Armada de Rouen: La Grande Pagaille, défilé loufoque, ouvrira les festivités

L'embarcation du club de voile YC.Rouen 76 lors de la précédente édition de la Grande Pagaille. - Y.C.Rouen 76
Coq géant des mers, camion poubelle ou encore château fort. Les objets flottants ouvriront la 8e édition de l’Armada de Rouen à l’occasion de La Grande Pagaille. Cet événement majeur se tiendra le mercredi 7 juin à partir de 17 heures.
Pendant près de deux heures, les équipages des 30 objets flottants non identifiés (OFNI) navigueront sous le regard des spectateurs et du jury à qui reviendra la lourde de tâche à départager les différentes embarcations.
"Faire penser à la fonte des glaces"
L’objectif pour les participants est simple, sur le papier. Les embarcations flottantes, qui s'élanceront de la rive gauche de la Seine à Rouen, doivent traverser la Seine.
Au club de voile Y.C.Rouen 76, La Grande Pagaille se prépare depuis plusieurs mois. "Ils ont commencé à réfléchir en septembre puis ils ont travaillé dessus en janvier et en février", explique Thomas Guenneguez, trésorier de l’association à BFMTV.com.
Le 7 juin, quatre enfants, âgés de 8 à 14 ans, et un adolescent du club se lanceront dans la course à bord de leur OFNI. Le trésorier a accepté de livrer à BFMTV.com les premières informations sur l'embarcation. "C'est un secret de polichinelle", plaisante-t-il. "C’est l’idée d’un iceberg pour faire penser à la fonte des glaces", confie-t-il.

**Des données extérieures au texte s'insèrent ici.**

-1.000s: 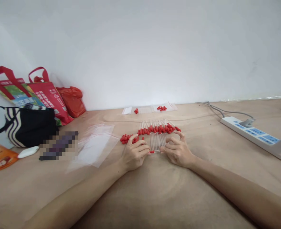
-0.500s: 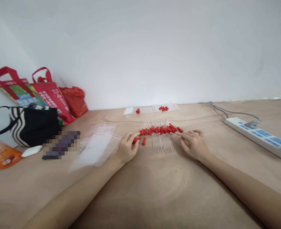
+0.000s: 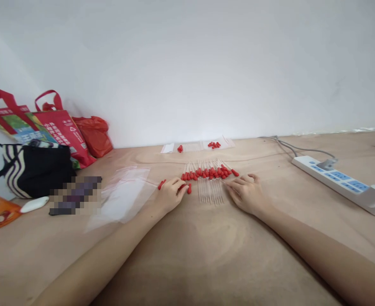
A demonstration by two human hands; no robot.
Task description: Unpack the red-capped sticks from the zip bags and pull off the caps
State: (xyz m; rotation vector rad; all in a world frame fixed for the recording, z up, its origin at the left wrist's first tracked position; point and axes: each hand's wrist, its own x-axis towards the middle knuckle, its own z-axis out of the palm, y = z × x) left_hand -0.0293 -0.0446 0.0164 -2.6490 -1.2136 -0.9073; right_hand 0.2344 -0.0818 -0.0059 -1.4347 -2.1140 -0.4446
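Vs 0.5 s ago: right hand (image 3: 246,194) closer to dropper row (image 3: 210,175); loose red bulb (image 3: 161,184) showing beside left hand (image 3: 171,194). Left curled, grip unclear; right open, fingertips at row edge.

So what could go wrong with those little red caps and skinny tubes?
The loose red caps by the left hand could roll away and get lost. The right hand lies beside the row of thin clear tubes; a nudge might mess up the row, or crack a tube if they are glass, which I cannot tell.
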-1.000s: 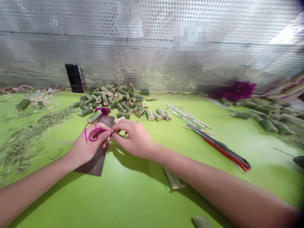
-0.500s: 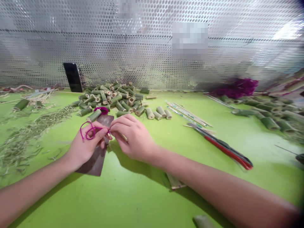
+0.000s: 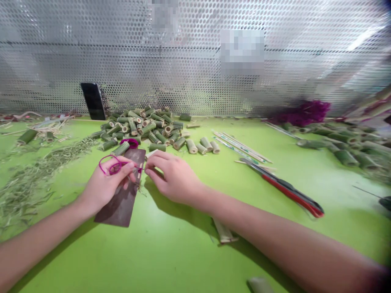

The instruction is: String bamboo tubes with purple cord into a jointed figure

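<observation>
Magenta string (image 3: 109,164) loops over my left hand (image 3: 105,181), which pinches it between thumb and forefinger. A short stretch of the string runs across to my right hand (image 3: 175,175), whose thumb and fingertips are closed on its end. A small dark knot and a thin pale piece show between the two hands, too small to name. Below my left hand lies a flat brown rectangular board (image 3: 120,209). Just behind it are a coil of magenta string (image 3: 131,143) and a short bamboo piece (image 3: 121,149).
A heap of cut bamboo pieces (image 3: 148,126) lies behind my hands, a phone (image 3: 93,101) propped beside it. Red-handled cutters (image 3: 290,191) and thin sticks (image 3: 244,146) are on the right. Green shavings (image 3: 45,167) cover the left. A perforated metal wall (image 3: 189,73) stands behind.
My hands have moved slightly apart, stretching the string between them. My left hand has shifted a little left, and the loop of string has moved with it.
</observation>
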`<state>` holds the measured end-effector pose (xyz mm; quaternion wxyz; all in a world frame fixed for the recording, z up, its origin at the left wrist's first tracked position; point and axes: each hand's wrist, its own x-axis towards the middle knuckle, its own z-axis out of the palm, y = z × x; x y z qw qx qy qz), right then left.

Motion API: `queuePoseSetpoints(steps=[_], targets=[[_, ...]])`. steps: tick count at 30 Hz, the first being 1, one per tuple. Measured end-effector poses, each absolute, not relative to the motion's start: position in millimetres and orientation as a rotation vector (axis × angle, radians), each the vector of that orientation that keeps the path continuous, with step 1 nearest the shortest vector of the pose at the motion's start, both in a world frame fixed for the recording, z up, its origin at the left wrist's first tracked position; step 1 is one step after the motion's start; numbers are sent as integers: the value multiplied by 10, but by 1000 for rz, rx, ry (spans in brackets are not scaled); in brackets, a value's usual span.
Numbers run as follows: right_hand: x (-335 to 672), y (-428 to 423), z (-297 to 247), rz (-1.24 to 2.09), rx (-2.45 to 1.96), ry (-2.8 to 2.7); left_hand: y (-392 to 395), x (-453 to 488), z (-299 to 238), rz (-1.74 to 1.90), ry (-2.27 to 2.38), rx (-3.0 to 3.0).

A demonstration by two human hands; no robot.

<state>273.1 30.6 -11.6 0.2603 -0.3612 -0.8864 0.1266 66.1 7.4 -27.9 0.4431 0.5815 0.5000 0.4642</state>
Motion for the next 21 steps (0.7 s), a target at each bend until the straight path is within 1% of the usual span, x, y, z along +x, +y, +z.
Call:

Cette embarcation a été confectionnée à l’aide de matériaux de récupération. "Le but n’est pas d’acheter du neuf, souligne Thomas Guenneguez. La base de l’iceberg normand est "un ancien catamaran." La structure, elle, a été réalisée à l’aide d’anciennes palettes de bois. "Et nous avons aussi ajouté de vieux draps", poursuit le trésorier.
L’OFNI du Y.C Rouen 76 n’aura cependant pas besoin du vent pour la traversée. "Quatre enfants auront une pagaie", rapporte Thomas Guenneguez, dont le club a déjà participé à La Grande Pagaille en 2019.
"Un bateau pas forcément fait pour avancer"
Pour les participants, un cahier des charges est à respecter. Les embarcations, où les moteurs à essence sont interdits, devront être fabriquées uniquement à base de matériaux recyclables et non polluants.
Une seule contrainte pour les équipiers, mineurs ou majeurs: savoir nager pour voguer sur "un bateau pas forcément fait pour avancer", résume Thomas Guenneguez.
"Lors de la précédente édition, notre embarcation était uniquement faite de bouteilles vides, elles étaient serrées dans un vieux filet de tennis", se remémore-t-il.
Au Y.C. Rouen 76, les enfants âgés de moins de huit ans ne sont de toute façon pas envoyer sur La Grande Pagaille, d'après Thomas Guenneguez. "Le but est de traverser la Seine à la pagaie, il faut donc de la force", conclut le trésorier de l'association.
Inscriptions closes
Les inscriptions à cette course loufoque, ouvertes exclusivement aux écoles, associations, collectivités et entreprises, sont désormais closes. Mais cet événement gratuit, sera à suivre depuis les quais de Seine et divertira à coup sûr le public. Le mot d’ordre étant: joie, bonne humeur et originalité.
La Grande Pagaille est l’un des fondamentaux de l’Armada. La première course d’OFNI a été organisée lors de la toute première édition de la Course des libertés, imaginée au début des années 1980 par Patrick Herr, adjoint au maire de Rouen et concrétisée par Jean Lecanuet, le maire d’alors qui souhaitait faire revivre les quais rouennais.